▼

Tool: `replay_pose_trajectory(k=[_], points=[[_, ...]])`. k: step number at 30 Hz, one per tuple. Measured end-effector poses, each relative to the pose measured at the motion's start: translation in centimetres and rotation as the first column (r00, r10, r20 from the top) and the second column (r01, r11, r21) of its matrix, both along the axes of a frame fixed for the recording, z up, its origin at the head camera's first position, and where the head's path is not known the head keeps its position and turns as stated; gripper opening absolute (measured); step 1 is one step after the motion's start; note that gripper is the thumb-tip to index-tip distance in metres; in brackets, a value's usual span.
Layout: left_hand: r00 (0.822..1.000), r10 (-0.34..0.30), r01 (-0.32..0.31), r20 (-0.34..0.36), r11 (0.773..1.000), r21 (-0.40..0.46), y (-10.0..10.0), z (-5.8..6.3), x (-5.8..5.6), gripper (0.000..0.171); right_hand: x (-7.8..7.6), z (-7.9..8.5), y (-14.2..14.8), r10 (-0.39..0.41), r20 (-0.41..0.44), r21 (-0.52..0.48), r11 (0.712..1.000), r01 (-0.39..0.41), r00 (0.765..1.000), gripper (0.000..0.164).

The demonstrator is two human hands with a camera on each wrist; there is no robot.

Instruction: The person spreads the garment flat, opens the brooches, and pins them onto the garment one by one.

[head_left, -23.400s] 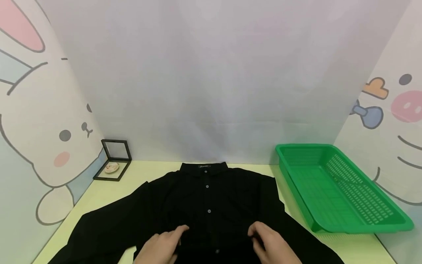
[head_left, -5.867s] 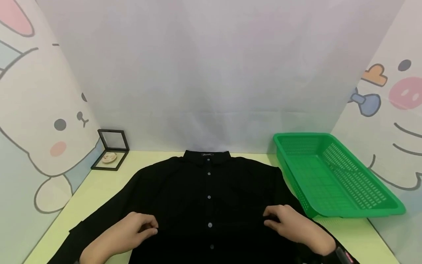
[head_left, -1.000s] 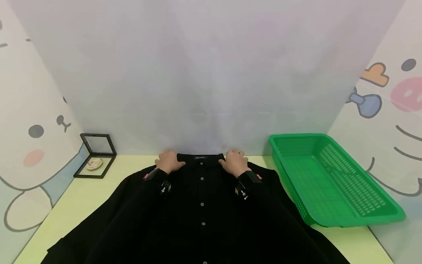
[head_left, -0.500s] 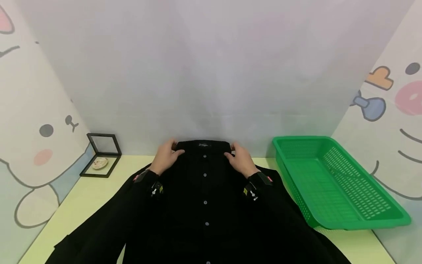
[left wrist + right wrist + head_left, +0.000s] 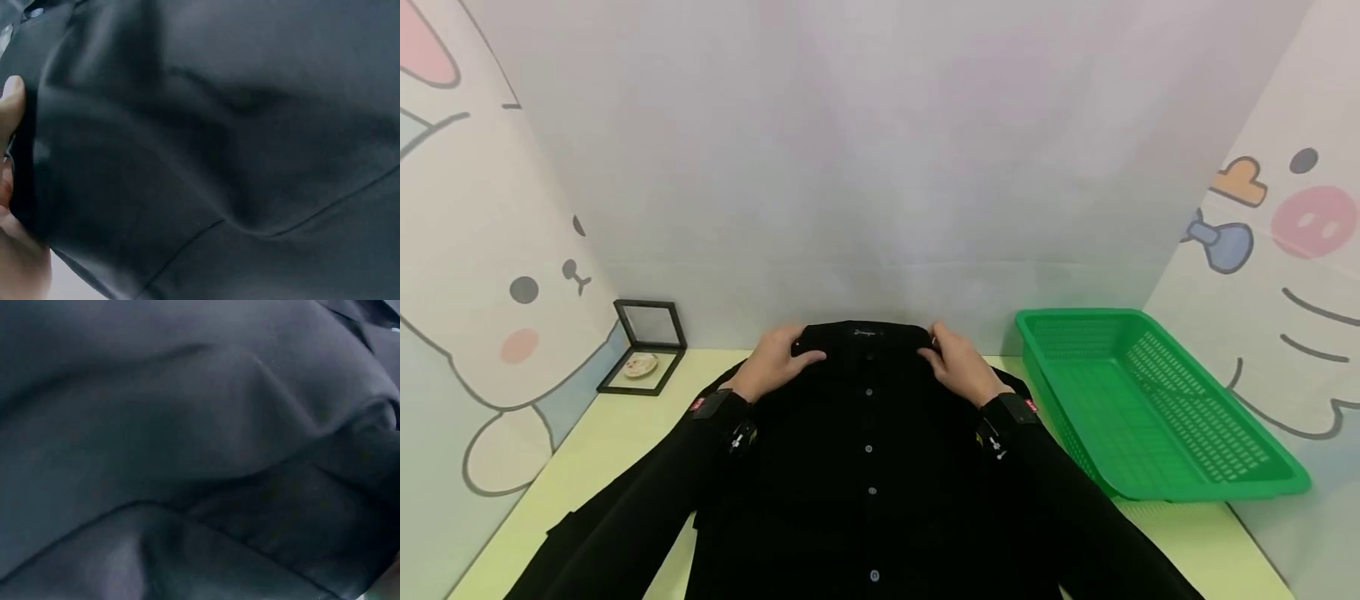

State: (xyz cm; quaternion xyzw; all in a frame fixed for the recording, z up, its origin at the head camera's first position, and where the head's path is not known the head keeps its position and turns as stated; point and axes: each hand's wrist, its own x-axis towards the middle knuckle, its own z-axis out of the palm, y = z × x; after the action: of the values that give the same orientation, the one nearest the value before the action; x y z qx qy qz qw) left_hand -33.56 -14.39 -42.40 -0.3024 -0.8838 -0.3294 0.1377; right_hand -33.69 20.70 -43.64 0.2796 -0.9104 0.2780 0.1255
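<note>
A black button-up shirt (image 5: 880, 425) lies front up, its collar end toward the back wall. My left hand (image 5: 773, 360) grips the shirt at the left side of the collar (image 5: 865, 335), thumb on the front. At the collar's right side my right hand (image 5: 961, 367) holds the cloth in the same way. The collar stands raised between both hands. In the left wrist view the thumb (image 5: 11, 106) presses near the edge of dark, creased cloth. Folds of the shirt (image 5: 206, 437) fill the right wrist view, with only a sliver of hand at its lower right corner.
A green plastic basket (image 5: 1157, 417) stands on the right of the pale yellow table (image 5: 576, 454). At the back left sits an open black frame (image 5: 647, 346) with a small round pale item (image 5: 641, 365) in it. A pale curtain (image 5: 880, 167) rises behind.
Earlier both hands hovered over the shirt's front. A second ago they were at the collar's sides on the table. Since then they have gripped the shirt there and raised the collar.
</note>
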Motion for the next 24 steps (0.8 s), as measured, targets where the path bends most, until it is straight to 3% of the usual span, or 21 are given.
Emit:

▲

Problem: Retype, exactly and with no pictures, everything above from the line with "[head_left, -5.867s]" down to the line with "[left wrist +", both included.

Solution below:
[head_left, -5.867s] 
[head_left, -1.000s] 
[head_left, -0.500s] 
[left wrist + right wrist + head_left, +0.000s] 

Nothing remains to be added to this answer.